* Work item: Looking through the records below, please work out how many lines contain "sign". Give only that number.

* Exercise materials:

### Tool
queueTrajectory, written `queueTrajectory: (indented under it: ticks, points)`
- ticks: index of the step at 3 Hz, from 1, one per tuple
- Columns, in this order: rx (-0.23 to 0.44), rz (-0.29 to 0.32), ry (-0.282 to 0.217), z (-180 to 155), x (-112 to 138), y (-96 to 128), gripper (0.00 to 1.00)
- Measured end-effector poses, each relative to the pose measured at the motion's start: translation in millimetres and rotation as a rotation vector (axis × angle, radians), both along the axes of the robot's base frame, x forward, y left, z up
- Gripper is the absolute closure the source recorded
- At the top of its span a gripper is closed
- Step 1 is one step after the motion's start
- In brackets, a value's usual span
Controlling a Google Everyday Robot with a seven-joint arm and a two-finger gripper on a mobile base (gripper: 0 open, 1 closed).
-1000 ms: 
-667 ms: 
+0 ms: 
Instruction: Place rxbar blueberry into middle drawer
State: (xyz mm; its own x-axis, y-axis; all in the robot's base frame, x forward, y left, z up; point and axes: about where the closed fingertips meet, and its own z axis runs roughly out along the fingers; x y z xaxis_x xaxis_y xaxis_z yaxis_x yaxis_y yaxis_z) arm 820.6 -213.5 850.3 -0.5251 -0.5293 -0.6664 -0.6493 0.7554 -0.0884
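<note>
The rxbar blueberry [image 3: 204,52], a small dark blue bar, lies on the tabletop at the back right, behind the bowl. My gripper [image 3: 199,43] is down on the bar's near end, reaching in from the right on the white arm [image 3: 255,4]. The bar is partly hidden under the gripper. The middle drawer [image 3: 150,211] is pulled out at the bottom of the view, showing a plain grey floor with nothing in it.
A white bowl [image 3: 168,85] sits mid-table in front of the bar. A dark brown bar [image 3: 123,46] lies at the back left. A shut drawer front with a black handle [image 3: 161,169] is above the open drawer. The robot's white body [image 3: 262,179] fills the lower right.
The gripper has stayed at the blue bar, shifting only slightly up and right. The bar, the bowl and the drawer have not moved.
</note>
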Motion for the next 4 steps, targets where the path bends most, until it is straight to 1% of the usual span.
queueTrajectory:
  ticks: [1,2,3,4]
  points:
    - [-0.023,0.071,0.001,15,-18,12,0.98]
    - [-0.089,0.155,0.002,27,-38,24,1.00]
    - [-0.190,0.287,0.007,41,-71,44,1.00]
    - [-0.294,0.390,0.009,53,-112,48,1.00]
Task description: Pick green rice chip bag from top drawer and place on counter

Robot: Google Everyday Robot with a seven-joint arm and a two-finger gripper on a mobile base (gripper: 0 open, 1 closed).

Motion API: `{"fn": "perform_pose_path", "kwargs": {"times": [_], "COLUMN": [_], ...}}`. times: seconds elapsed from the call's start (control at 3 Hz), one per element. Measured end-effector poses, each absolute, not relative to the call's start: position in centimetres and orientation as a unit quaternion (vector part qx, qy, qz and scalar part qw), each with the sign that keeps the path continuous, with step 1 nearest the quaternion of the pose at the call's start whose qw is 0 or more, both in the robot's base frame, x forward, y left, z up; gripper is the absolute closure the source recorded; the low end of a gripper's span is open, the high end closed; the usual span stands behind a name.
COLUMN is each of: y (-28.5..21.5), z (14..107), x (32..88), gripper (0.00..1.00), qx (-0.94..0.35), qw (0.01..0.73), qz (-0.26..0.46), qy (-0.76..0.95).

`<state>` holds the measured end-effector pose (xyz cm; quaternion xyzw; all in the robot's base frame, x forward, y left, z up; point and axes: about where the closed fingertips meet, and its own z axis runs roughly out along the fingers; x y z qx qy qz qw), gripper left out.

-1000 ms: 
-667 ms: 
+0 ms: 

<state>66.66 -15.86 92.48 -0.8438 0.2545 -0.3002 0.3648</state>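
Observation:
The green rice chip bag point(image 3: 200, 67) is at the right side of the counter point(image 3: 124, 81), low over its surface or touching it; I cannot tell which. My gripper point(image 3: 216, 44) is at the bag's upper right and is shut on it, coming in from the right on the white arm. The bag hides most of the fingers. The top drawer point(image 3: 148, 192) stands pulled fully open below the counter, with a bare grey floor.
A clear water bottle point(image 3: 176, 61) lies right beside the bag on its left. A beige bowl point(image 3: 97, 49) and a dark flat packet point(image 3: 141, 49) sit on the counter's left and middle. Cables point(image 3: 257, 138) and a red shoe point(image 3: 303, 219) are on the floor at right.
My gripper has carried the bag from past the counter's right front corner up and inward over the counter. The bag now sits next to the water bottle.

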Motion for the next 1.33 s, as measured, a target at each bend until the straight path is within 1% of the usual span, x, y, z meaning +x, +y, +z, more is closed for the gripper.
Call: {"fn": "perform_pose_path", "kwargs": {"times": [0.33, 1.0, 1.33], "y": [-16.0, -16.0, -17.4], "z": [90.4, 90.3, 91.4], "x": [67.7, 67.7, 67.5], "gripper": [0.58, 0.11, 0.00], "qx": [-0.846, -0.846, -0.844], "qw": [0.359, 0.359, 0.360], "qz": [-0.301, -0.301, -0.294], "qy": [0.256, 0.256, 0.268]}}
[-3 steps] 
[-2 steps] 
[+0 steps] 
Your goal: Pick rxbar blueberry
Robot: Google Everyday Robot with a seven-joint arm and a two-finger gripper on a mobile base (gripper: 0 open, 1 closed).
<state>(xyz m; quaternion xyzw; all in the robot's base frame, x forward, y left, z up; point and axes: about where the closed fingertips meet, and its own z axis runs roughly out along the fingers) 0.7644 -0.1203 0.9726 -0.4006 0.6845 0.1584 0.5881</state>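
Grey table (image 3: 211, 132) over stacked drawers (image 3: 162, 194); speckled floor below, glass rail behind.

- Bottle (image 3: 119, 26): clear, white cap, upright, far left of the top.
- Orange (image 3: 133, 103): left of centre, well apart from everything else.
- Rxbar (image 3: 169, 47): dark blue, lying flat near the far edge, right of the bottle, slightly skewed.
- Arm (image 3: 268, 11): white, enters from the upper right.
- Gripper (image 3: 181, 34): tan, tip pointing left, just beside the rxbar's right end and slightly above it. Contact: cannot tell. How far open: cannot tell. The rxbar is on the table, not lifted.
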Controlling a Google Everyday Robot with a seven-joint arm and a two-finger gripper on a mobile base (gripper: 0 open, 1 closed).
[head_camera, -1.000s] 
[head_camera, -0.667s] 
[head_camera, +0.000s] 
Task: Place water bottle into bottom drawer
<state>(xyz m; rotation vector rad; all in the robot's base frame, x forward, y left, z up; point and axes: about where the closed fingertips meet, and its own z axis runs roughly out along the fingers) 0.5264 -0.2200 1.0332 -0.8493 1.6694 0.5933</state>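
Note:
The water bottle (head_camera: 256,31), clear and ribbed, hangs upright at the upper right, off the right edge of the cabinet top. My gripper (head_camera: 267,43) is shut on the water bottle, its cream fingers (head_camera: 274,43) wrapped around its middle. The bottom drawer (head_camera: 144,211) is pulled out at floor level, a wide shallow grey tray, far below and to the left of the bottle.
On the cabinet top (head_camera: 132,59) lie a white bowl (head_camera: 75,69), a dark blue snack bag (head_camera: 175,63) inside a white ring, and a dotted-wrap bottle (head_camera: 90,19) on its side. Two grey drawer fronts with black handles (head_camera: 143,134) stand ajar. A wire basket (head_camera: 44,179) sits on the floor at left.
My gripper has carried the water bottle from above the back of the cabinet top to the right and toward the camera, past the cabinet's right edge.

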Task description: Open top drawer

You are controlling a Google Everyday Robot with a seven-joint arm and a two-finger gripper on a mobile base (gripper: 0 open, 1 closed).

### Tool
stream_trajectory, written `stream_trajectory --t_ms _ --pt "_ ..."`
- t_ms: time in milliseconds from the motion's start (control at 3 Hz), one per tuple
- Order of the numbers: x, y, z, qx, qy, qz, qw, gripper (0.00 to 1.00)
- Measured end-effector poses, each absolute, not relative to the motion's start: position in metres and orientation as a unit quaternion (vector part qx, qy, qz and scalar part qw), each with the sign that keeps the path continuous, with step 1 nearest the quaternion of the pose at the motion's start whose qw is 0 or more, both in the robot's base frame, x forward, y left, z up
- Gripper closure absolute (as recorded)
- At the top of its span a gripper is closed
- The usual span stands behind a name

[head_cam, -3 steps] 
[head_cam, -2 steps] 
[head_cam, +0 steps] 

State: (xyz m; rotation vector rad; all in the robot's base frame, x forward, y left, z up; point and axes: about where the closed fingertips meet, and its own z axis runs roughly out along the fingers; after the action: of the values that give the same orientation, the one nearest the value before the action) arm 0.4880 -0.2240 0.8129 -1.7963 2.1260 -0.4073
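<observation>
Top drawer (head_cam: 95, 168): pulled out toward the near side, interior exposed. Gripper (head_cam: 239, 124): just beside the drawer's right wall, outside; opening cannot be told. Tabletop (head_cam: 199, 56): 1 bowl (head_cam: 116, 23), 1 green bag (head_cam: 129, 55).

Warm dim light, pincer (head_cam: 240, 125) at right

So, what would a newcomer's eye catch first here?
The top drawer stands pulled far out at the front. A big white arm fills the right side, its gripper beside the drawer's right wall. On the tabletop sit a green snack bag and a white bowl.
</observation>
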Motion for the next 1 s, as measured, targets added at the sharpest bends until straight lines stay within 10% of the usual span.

* Result of this task: 2